Per tale motivo la tendenza attuale non è più quella di valutare lo spessore di osso residuo, ma di considerare l’ampiezza del seno mascellare. Il dott. Stacchi chiarisce che, anche in presenza di spessori ossei molto ridotti, ma con un seno poco ampio è possibile effettuare un rialzo con un approccio transcrestale anziché laterale. Relativamente ai materiali da innesto, l’Autore del volume chiarisce come in realtà non esista un materiale che possa risolvere tutte le problematiche.
La rigenerazione vera e propria, infatti, parte dal coagulo.
In materiale da innesto è però “un male necessario”: il coagulo da solo, infatti, non è in grado di resistere alla pressione che ogni singolo atto respiratorio esercita sulla membrana. Nel corso del tempo sono stati proposti diversi materiali da innesto. Il primo, considerato per molto tempo come gold standard, è stato l’osso autologo, che possiede potenziale osteoconduttivo ed è anche parzialmente osteoinduttivo. Questo materiale però presentava due problemi: innanzitutto una maggiore mordibità per il paziente e poi anche un elevato rate di riassorbimento.

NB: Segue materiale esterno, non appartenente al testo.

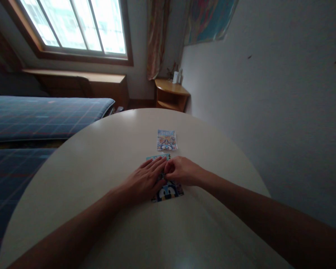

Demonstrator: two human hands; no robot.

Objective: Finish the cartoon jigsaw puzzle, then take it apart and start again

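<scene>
A colourful cartoon sheet with a blue dog face on its lower part lies flat on the round table. My left hand rests palm down across the sheet's left side, its fingers stretched out. Over the sheet's upper right, my right hand has thumb and forefinger pinched together, close to the left fingertips. What the pinch holds, if anything, is too small to make out. Both hands cover the middle of the sheet. Just beyond them lies a smaller printed packet with a similar cartoon picture.
The pale round table fills the foreground. To the left is a blue plaid mattress. A wooden corner shelf with small items stands behind the table, and a white wall runs along the right.
</scene>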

È possibile quindi utilizzare anche dell’osso omologo. Anche in questo caso però, soprattutto in Italia, questo materiale presenta una problematica, essendo infatti di difficile reperimento. Inoltre, la sua qualità dipende dalle modalità con cui l’osso è stato processato. Si è quindi giunti agli xenoinnesti (di origine animale) e ai materiali sintetici che, pur essendo disponibili in quantità sostanzialmente illimitata, presentano scarse proprietà di tipo osteoinduttivo.

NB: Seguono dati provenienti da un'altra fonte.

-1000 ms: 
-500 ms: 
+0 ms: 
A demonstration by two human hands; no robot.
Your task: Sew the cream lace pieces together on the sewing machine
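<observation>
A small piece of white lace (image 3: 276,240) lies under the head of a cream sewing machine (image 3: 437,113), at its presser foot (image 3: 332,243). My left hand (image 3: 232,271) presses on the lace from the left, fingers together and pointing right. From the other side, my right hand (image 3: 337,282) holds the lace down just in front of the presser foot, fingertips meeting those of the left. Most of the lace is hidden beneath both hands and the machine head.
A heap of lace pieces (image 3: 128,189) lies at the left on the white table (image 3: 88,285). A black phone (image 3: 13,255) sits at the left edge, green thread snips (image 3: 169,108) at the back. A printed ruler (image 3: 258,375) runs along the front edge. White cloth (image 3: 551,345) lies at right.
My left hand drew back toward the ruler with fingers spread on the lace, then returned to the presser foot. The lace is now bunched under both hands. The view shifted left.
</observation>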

“Nell’ultimo periodo, soprattutto per il rialzo transcrestale, si sta sperimentando – continua Stacchi – l’utilizzo di biomateriali fluidi (in gel) molto collagenati. Proprio per il fatto di essere molto collagenati, questi materiali non hanno una grossa resistenza meccanica.Per ovviare a questa problematica è possibile inserire contestualmente l’impianto oppure posizionare del materiale granulare che è in grado di aumentare la resistenza meccanica del gel”.
Esistono ovviamente delle condizioni in cui non è possibile sollevare la membrana di Schneider.
In casi come questi suggerisce il posizionamento di impianti corti, che, anche se in passato erano caratterizzati da un’alta percentuale di fallimento (circa il 15%), con l’ingresso sul mercato delle superfici implantari moderatamente ruvide hanno avuto un clamoroso aumento di successo.È possibile anche ricorrere al posizionamento di impianti obliqui, laddove lo schema occlusale e la progettazione consentano di bypassare il seno mascellare, ottenendo comunque risultati notevoli anche a medio-lungo termine. Il dottor Stacchi sottolinea poi come il rapporto con il protesista sia di assoluta importanza.
"Gli impianti funzionano meglio se sono protesizzati nel modo migliore”, dice. Bisogna evitare, soprattutto per gli impianti corti, la cosiddetta “early marginal bone loss”, ossia la perdita di osso marginale (che secondo i criteri descritti da Albrektsson doveva essere inferiore ai 2mm nel primo anno di carico dell’impianto).Tutti i passaggi devono essere controllati per avere il massimo rispetto della biologia per avere il risultato migliore possibile per quanto riguarda l’osso marginale e la stabilità della riabilitazione. Infine l’Autore conclude poi con una riflessione, che interessa il futuro dell’implantologia: il problema principale degli impianti è la perimplantite, per la quale non si ha ancora a disposizione un’“arma finale”.
Per Stacchi, quindi, la soluzione è la prevenzione.Per questo motivo, è importante che ci siano dei precisi protocolli non solo implantari ma anche protesici. Tutto ciò condurrà sicuramente al successo della terapia anche a lungo termine.